Догнали похитительницу за селом. Старуха злобно кричала на требования вернуть ребёнка. Жанна не пыталась вырваться, смотрела исподлобья на людей. Галдели, стреляли чёрными глазами молодые цыганки с блестящими серьгами в ушах, прыгали рядом с гиканьем их смуглые полуголые, похожие на дикарей, дети. Трое осанистых мужчин с золотыми цепями на тёмных бычьих шеях отошли от повозок с дороги и в тени деревьев совещались. Наконец один из них начальственным голосом грубо повелел настороженно поглядывавшей в его сторону старухе вернуть ребёнка, и та, цыкнув сердито в ответ, тут же заклянчила, вымогая у Людмилы деньги. Не получив требуемого, она с проклятиями швырнула на землю Жанну.
Гикали над головами людей чёрные вороны, носились с шумом, как бы желая участвовать в скандале.
Родители после пережитого тревожились за здоровье младшей, видя её внезапную замкнутость, что списывали на нервное потрясение.
Местная фельдшерица, подслеповатая и крайне уже старая Зина Храпова сколько ни выстукивала, но никаких отклонений у девочки не выстучала, но, покряхтев над бегавшими в её полу-лысой голове мыслями, таки признали вероятность последствий нервного потрясения.
Из жизнерадостной, покладистой Жанна превратилась в строптивую фурию с всклокоченными волосами и соплями под носом. Сбылись проклятия цыганки, суеверно утверждали сельчане, а может, добавляли более дальновидные, в девочку вселился злой дух.
Она не желала помогать матери по хозяйству, ненавидела мыться, не давала расчесать ей волосы, по пустякам злобилась. Принялась воровать. Кружку, миску, расчёску, галоши, или другой какой пустяк с чужих подворий, всё лишь бы схватить, летит с добычей в руке, грязные пятки мелькают.
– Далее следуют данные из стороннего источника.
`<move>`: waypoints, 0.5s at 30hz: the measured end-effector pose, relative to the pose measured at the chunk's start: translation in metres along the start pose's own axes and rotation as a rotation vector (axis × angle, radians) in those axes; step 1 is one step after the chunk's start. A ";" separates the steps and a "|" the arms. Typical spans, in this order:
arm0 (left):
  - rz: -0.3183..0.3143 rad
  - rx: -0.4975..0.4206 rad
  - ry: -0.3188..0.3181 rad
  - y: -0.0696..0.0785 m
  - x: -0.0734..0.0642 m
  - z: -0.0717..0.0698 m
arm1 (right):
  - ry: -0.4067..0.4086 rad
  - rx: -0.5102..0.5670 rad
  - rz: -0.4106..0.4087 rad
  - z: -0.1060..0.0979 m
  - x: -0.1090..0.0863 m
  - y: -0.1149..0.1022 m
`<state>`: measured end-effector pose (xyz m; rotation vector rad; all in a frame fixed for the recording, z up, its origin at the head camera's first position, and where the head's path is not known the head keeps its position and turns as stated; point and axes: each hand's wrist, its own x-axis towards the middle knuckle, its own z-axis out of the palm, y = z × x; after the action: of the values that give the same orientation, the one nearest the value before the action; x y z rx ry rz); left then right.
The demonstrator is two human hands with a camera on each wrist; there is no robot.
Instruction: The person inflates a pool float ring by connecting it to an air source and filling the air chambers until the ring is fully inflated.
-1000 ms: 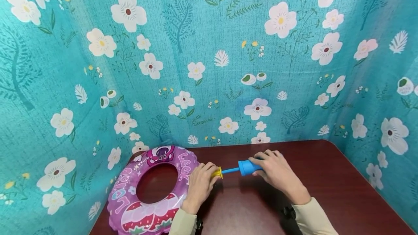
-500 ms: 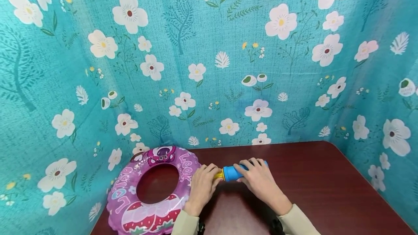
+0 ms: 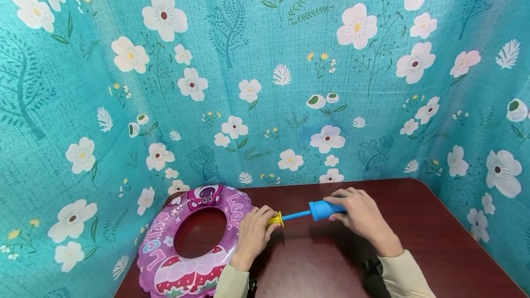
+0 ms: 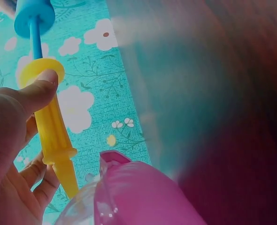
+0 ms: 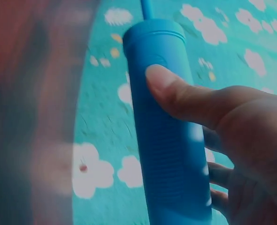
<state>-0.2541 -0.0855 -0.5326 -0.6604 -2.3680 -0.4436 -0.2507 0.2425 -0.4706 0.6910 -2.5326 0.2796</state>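
A hand air pump is held level above the table between both hands. Its yellow nozzle piece [image 4: 53,129] is gripped by my left hand [image 3: 251,236], thumb against the flange. The tapered tip meets a clear plastic part [image 4: 82,206] of the pink swim ring [image 3: 155,243]; whether it sits inside a valve I cannot tell. My right hand [image 3: 366,217] wraps round the blue pump barrel [image 5: 162,140], its thumb lying along the side. Between the two pieces a thin blue rod [image 3: 297,214] is exposed, so the pump is drawn out.
The dark red-brown table [image 3: 430,233] extends to the right of the hands. Behind and on both sides hangs a teal flowered cloth [image 3: 265,118]. The ring lies at the table's left, printed with strawberries and lettering, and looks puffed up.
My right hand slid the barrel left up to the yellow piece, covering the rod, then drew it back right, exposing the rod again. The left hand stayed nearly still.
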 end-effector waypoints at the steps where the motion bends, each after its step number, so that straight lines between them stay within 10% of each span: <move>1: 0.002 0.003 0.005 0.000 0.000 0.000 | -0.003 -0.002 0.011 -0.004 -0.001 0.005; 15: 0.020 0.033 0.020 -0.001 0.001 0.003 | -0.003 -0.056 -0.019 -0.013 -0.005 0.020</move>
<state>-0.2566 -0.0849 -0.5347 -0.6609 -2.3431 -0.4004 -0.2523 0.2654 -0.4634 0.6938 -2.5247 0.1999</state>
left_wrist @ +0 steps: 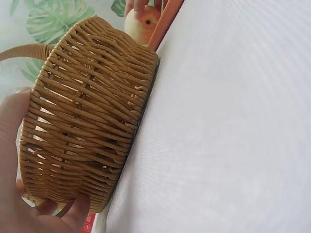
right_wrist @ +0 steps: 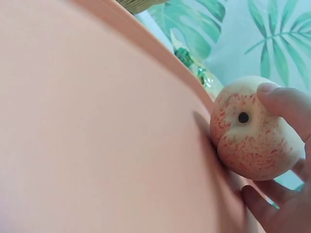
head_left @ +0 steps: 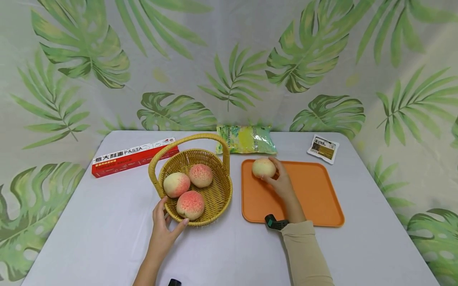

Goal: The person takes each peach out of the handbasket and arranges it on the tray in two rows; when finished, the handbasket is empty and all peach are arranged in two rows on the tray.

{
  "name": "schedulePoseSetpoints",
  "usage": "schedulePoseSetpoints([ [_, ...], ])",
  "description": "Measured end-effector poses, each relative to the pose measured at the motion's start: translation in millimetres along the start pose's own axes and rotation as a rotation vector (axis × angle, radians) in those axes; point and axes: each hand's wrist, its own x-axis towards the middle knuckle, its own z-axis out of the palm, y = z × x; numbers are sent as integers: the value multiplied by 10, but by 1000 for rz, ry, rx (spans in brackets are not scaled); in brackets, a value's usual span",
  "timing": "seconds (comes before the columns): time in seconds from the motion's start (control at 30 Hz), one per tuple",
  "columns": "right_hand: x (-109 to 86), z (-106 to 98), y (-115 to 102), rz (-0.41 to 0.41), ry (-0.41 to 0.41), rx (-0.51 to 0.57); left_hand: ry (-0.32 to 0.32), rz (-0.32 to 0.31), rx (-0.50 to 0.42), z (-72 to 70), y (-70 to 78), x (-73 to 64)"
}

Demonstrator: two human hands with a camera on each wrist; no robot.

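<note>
A round woven basket [head_left: 224, 198] with a tall arched handle holds three pink-and-cream peaches, among them a mostly pink one [head_left: 191, 205] at the front. My left hand [head_left: 162, 226] grips the basket's near left side, thumb at the rim and fingers around the wall [left_wrist: 82, 116]. Over the far left corner of an orange tray [head_left: 304, 190], my right hand [head_left: 280, 182] holds a pale peach [head_left: 264, 168] between thumb and fingers. The right wrist view shows the red-speckled underside of this peach [right_wrist: 257, 150] with a dark hole, close to the tray surface.
A red and white pasta box [head_left: 134, 157] lies behind the basket to the left. Behind basket and tray is a shiny green-yellow packet [head_left: 247, 140]. A small white and brown sachet [head_left: 323, 149] lies past the tray's far right corner. A leaf-print cloth [head_left: 229, 79] hangs behind the table.
</note>
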Motion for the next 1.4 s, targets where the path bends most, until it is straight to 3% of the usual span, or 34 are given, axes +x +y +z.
schedulePoseSetpoints([
  [0.43, -25, -4, -43, 22, 1, -35, -4, 14, -20, -1, 0, -2],
  [0.63, -86, -5, -293, 57, -13, -6, -15, 18, -31, -9, 112, -24],
  [0.73, -70, -7, -211, 62, -6, -11, -16, 7, -32, -10, 112, -24],
  [0.83, -40, -12, -73, 60, 6, -17, -9, 11, -27, -4, 11, -8],
  [0.97, -45, -20, -92, 28, 11, -31, -7, 11, -26, -4, 0, -5],
  [1.23, -153, -44, -588, -97, 24, 6, -4, 5, -26, -1, 9, -7],
  [1.4, -200, -37, -893, -221, 37, 0, -8, 12, -30, -3, 2, -5],
])
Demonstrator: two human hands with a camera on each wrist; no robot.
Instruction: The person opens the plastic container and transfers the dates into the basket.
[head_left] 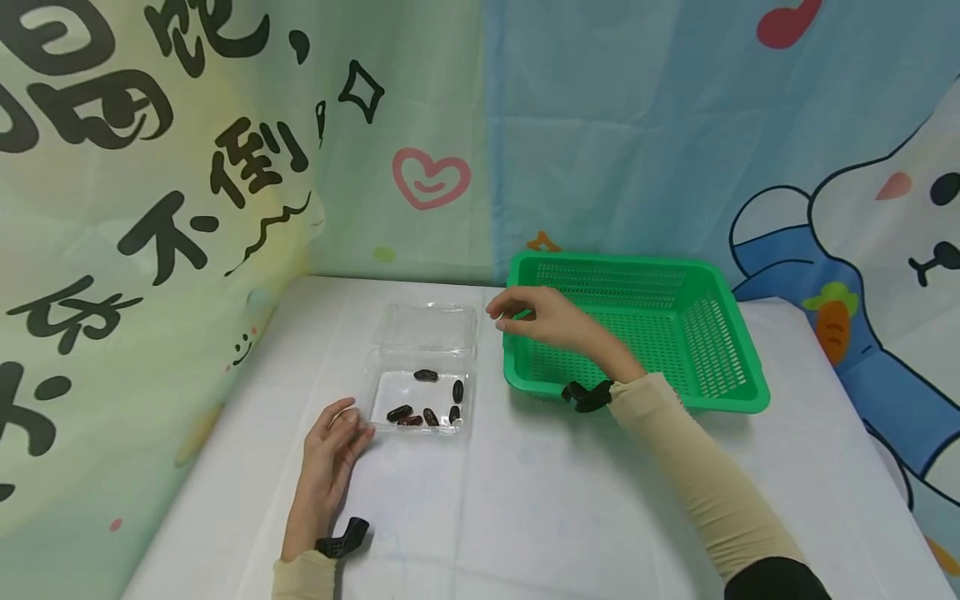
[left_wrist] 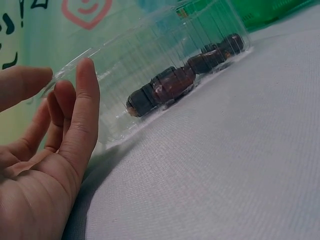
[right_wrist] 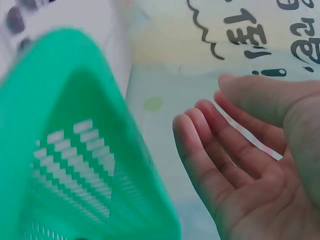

Трофеи закапывала под родительским домом или в ином надёжном месте. Тайников наделала. В сарае, под брёвнами, у забора, в конюшне, в курятнике, на чердаке, в погребе, где только не находили родные украденное.
Излюбленным развлечением у неё было творить пакости односельчанам. Выкрутасов не счесть. Говорили очевидцы странных происшествий, что дочка Кавунов вечерами швыряет грязь в открытые окна. А то кромсает ножницами развешанное на просушку бельё. Или стащит с верёвки простыню, да ногами и втопчет в землю.
Нравилось ей выхватить из рук у дитяти безделушку, да скакать прочь с затаённым смехом. От Жанны прятали малых детей, боясь вреда.